Callot's two versions of The Temptation of St. Antony draw on both the Counter-Reformation movement and on more traditional medieval representations.

Callot's earlier version of The Temptation of St. Antony, dated 1617, is an extremely rare work. While Callot was experimenting with the soft-ground etching technique he accidentally destroyed the background and ruined the plate after only a limited number of impressions had been made. To my knowledge, the Art Museum of Princeton University is the only American collection to own such an impression. Reproduced below is Anton Meitingh's 1637 copy after Callot's print.


Caption: Anton Meitingh's 1637 copy after Callot's 1617 Temptation of St. Antony

Meitingh's four-part etching, technically inferior to the original, is a very faithful copy. The theatrical, if not carnavalesque, composition includes medieval renditions of flying demons and strange beasts drinking, vomiting and defecating. Barely visible inside the arch on the left, the saint does not dominate the composition. This role is given to the centralized wagon drawn by four grotesque beasts around which a medieval danse macabre is being performed. Belonging to the artistic tradition of The Memento Mori (literally, `Be mindful of the Dead'), the dance points to the vanity and ephemerality of earthly pleasures. This image, then, is a warning against worldly indulgence similar to the prohibitions put forward by Counter-Reformation writings, especially those of Saint Francis of Sales.

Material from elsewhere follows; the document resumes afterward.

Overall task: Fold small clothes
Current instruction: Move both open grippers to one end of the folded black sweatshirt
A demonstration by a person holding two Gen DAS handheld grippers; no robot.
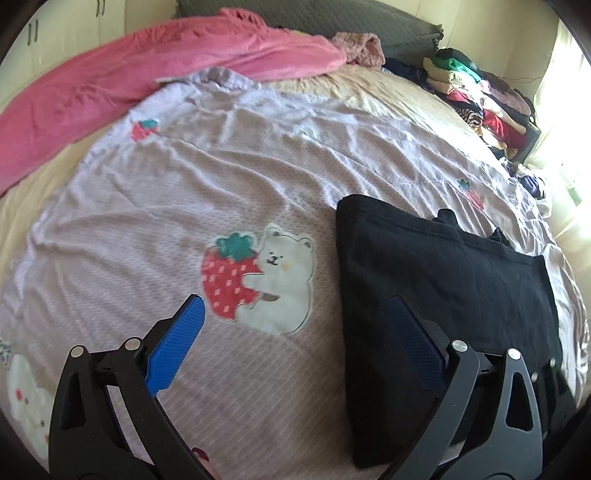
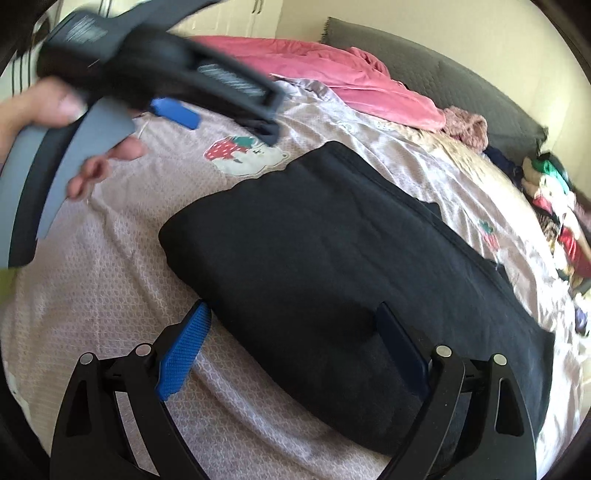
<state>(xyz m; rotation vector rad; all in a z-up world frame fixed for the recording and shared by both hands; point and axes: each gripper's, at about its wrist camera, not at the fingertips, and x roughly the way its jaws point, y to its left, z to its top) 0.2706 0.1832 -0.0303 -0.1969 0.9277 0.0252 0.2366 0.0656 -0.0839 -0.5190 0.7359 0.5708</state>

Caption: Callot's 1635 Temptation of St. Antony

Toward the end of his life, Callot created another version of The Temptation of St. Antony. The 1635 composition shares several similar features with the 1617 version, especially the theatrical space framed by rocks on both sides and the devil on the top. The fantastic landscape, however, has been replaced with military and religious architecture and the figure of St. Antony, on the right, has been moved closer to the foreground. The criticism of worldly indulgence which characterized the first version is replaced in the second by a horrifying depiction of hell.